- WORK INSTRUCTION -
Answer with only the number of lines below where "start" appears.

━━━━━ EXERCISE MATERIALS

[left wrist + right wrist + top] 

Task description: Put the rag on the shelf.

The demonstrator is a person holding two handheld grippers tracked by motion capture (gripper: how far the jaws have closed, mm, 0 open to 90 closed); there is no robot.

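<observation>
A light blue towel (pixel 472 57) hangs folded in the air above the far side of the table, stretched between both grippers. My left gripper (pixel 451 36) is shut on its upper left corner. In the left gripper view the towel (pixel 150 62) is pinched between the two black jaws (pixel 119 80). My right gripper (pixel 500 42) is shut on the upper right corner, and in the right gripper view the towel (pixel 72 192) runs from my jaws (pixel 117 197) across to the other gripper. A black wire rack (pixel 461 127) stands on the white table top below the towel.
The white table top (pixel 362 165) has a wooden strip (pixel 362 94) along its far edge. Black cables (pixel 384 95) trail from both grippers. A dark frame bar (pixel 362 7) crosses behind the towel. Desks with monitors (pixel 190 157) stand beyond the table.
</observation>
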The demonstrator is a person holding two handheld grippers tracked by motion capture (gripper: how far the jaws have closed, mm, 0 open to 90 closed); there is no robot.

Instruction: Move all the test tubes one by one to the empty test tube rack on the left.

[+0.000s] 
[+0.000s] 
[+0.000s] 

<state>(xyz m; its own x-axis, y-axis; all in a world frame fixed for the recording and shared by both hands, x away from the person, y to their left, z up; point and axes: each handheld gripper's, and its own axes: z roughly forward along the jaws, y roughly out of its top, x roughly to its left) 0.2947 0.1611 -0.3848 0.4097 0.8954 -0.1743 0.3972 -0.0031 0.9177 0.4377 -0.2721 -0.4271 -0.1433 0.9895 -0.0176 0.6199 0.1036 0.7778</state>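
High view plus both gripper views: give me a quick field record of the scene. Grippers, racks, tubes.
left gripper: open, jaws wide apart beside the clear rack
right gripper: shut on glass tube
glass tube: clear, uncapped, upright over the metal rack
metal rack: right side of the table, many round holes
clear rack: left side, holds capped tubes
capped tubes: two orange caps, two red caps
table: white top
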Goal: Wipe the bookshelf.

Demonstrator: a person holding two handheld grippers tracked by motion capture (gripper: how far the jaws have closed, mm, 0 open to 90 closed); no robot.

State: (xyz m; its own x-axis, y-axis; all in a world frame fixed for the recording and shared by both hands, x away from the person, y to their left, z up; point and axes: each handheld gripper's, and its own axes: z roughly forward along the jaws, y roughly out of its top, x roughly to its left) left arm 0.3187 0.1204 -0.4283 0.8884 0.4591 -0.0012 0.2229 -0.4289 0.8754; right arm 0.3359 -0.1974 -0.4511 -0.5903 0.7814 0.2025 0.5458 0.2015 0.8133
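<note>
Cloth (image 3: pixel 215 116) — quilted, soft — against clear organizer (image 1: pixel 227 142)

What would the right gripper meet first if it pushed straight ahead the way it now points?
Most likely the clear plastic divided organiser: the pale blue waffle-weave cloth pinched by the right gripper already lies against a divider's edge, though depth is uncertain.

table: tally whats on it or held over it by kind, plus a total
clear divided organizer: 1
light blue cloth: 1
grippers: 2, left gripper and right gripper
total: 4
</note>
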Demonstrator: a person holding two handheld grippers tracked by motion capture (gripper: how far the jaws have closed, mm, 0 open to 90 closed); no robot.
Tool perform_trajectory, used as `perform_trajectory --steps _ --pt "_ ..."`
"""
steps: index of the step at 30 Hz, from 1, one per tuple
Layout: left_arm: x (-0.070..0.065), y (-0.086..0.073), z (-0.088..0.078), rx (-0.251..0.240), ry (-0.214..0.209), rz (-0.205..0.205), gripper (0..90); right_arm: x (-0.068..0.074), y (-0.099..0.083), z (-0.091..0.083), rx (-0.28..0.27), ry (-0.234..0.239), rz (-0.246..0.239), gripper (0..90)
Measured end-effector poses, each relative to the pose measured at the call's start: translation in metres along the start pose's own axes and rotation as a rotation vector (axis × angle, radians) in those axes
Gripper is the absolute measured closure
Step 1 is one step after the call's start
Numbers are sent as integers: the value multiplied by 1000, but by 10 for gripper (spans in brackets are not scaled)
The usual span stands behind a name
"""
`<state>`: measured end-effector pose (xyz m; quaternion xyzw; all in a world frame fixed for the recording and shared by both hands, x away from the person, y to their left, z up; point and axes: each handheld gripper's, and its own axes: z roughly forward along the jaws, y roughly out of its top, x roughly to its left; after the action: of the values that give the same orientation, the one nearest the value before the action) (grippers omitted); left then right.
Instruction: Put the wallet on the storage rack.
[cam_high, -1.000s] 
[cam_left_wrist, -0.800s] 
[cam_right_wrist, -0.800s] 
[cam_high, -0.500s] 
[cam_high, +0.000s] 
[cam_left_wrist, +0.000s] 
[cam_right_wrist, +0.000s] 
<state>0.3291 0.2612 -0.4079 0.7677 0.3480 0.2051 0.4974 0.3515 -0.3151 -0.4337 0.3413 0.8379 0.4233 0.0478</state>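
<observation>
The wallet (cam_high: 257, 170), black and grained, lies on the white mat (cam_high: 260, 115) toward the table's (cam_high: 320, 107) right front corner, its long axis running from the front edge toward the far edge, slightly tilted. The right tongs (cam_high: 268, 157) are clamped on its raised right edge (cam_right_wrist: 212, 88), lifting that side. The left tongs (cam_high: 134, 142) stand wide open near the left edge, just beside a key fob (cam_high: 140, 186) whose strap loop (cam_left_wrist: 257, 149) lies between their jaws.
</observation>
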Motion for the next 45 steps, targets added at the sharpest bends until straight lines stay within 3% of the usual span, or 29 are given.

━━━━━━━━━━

- SOLUTION TO THIS EXERCISE -
2